Exercise details »
Look through the material below. Return exactly the lines from the one with "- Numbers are" through the one with "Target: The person", both included.

The data »
--- START ---
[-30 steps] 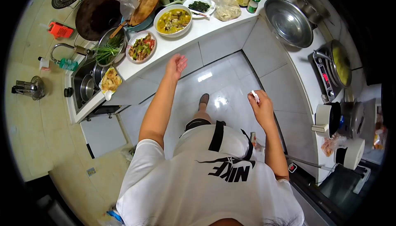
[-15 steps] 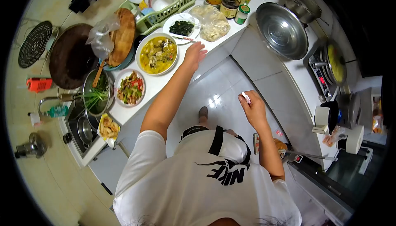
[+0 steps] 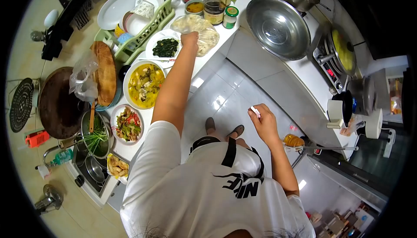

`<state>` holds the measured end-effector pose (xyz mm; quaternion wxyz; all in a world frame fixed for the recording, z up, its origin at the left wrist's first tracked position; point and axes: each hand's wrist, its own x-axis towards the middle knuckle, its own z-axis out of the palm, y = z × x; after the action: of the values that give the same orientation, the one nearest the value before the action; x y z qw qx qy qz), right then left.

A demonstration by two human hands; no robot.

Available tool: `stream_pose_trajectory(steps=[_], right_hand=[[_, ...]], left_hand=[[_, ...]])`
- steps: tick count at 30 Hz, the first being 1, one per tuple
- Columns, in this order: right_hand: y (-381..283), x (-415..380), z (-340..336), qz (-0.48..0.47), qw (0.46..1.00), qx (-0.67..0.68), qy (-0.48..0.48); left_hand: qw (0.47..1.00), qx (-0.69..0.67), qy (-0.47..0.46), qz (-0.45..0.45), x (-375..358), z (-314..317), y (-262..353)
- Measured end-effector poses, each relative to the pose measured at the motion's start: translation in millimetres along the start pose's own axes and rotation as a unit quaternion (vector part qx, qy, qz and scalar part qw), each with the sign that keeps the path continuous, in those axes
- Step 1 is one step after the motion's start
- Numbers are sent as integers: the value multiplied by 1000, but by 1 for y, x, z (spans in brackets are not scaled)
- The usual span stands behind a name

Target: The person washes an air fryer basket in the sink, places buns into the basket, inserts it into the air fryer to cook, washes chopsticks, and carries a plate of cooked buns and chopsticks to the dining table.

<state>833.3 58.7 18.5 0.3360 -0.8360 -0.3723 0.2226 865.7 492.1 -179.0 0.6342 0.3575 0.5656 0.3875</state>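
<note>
My left hand [image 3: 190, 40] is stretched over the counter, its fingers closed at the near edge of a clear plastic bag [image 3: 207, 37] with pale food inside. Right beside it is a white plate [image 3: 150, 49] of dark green cooked leaves [image 3: 165, 47], with chopsticks [image 3: 156, 59] lying along the plate's near side. Above the floor, my right hand [image 3: 265, 123] is closed around a small white object with pinkish marks [image 3: 255, 111], too small to name. A bowl of yellow soup [image 3: 146, 85] stands closer to my left forearm.
Along the left counter are a stir-fry plate [image 3: 127, 124], a green dish rack [image 3: 143, 32], a wok [image 3: 58, 103] and a sink [image 3: 82, 162]. Sauce bottles [image 3: 214, 4] stand behind the bag. A large steel basin [image 3: 278, 27] and an induction cooker [image 3: 328, 71] occupy the right counter.
My left hand has moved from beside the plate to the plastic bag and closed there. The view has shifted and my feet have moved. My right hand still holds the small white object.
</note>
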Motion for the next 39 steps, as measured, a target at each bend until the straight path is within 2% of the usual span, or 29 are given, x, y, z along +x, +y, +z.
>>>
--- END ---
Completed exercise »
- Numbers are sent as integers: the value multiplied by 1000, but by 1 for y, x, z (spans in brackets are not scaled)
- The usual span stands behind a name

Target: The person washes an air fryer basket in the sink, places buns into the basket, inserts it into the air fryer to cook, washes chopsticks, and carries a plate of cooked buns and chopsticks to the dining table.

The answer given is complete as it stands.